If a trainee is withdrawn for any reason, the advisory council will determine whether a replacement is needed. If an additional trainee is required, the advisory council will convene immediately to recommend another applicant.
Confidentiality
The Instructor Training Program selection is based upon applicant qualifications and utilizes feedback from Jin Shin Jyutsu, Inc. administration and staff, faculty, and other sources. All information contained within the applicant/trainee files including selection process, evaluation forms, and discussions governing the criteria for selection are maintained in the strictest confidence by the advisory council and Jin Shin Jyutsu, Inc.
Final Selection
Upon successful completion of the training program, the advisory council will recommend the trainee to the director of Jin Shin Jyutsu, Inc. to become an instructor. If approved, the director will formally invite the trainee to join the faculty as an independent contractor.
Please note that entry into the Instructor Training Program and participation in the training does not guarantee final selection as an instructor.
Mentoring Guidelines
Each trainee is required to have a mentor from the Jin Shin Jyutsu faculty. The mentor should be an instructor of the same type of class the trainee intends to teach, either the Basic 5-Day or Living The Art seminar. The mentoring relationship is established in the following sequence:
- The trainee invites a faculty member to mentor
- They agree upon terms of availability and communication;
- The faculty member accepts.
A mentor has two principal, overlapping responsibilities. The first is to the trainee. The mentor’s job is to guide the trainee through the Instructor Training Program by offering the wisdom of one who is already established in the position the trainee is seeking to obtain. This would include the following: assistance in resolving misunderstandings; advising on practical matters such as scheduling, financial details, establishing a working relationship with organizers, time management, etc.; developing pedagogy; helping to clarify the trainee’s understanding of the established materials; and by providing constructive feedback and counsel.
The mentor’s second responsibility is to Mary Burmeister’s Jin Shin Jyutsu, which includes supporting the work of JSJ, Inc. and its family of instructors, students and organizers. The task here is to work closely with the advisory council to ensure that the trainee merits selection as an instructor upon completion of the ITP. The advisory council recommends trainees who have a high probability of becoming instructors. However, the ITP may expose weaknesses or deficiencies resulting in extending the training, increasing the training requirements, or even leading to the decision to deny selection of the trainee as an instructor.

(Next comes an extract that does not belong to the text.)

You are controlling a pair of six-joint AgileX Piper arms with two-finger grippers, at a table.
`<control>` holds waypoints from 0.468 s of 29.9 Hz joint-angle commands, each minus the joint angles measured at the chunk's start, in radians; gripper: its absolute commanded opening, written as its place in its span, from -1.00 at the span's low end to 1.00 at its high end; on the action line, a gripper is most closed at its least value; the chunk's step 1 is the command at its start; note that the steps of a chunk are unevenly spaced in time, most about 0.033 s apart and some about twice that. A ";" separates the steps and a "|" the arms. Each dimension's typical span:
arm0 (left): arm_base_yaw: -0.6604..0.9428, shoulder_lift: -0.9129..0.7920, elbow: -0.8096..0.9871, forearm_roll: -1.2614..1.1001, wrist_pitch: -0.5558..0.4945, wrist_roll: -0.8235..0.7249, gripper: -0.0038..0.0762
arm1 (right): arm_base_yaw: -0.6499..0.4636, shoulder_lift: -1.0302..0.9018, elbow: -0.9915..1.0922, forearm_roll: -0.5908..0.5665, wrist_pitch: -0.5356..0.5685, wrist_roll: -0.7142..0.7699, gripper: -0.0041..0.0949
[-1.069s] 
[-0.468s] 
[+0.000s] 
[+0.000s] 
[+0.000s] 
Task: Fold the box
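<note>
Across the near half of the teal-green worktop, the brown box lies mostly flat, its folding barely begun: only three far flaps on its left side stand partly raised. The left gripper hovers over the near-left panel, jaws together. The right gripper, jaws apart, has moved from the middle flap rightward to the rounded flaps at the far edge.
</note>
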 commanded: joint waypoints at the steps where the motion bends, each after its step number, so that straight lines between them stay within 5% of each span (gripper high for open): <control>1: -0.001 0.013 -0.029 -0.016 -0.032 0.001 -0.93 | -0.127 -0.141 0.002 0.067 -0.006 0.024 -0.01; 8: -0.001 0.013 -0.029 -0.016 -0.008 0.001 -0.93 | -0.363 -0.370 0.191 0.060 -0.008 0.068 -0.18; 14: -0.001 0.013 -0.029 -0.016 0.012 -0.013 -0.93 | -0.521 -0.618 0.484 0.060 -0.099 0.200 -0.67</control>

Mentoring Responsibilities
- Be accessible and available. Before entering into a mentoring relationship, the instructor and the trainee must determine, as specifically as possible, the instructor’s availability for performing this role and the extent of the trainee’s expectations/needs for the mentor. The trainee must agree to the instructor’s parameters for availability. If the trainee requires more than the instructor is prepared to offer, the trainee may need to seek a different mentor.
- Respond promptly. Trainees’ needs for mentoring will vary from trainee to trainee. Since the needs of the trainee may be intermittent with occasions of urgency, responding promptly within the parameters you establish will be critical to a successful mentoring relationship.
- Evaluation. The mentor will provide feedback to the advisory council that will be utilized to determine the trainee’s ability and readiness to become an instructor.
Notices
- Requirements presented in any of the three stages may be waived based on the needs of the organization.
- Additional requirements may be added at the discretion of the advisory council.
- At our discretion, certain requirements of the organization such as language proficiency specific to a geographic area and the willingness to relocate may be determining factors for applicant consideration.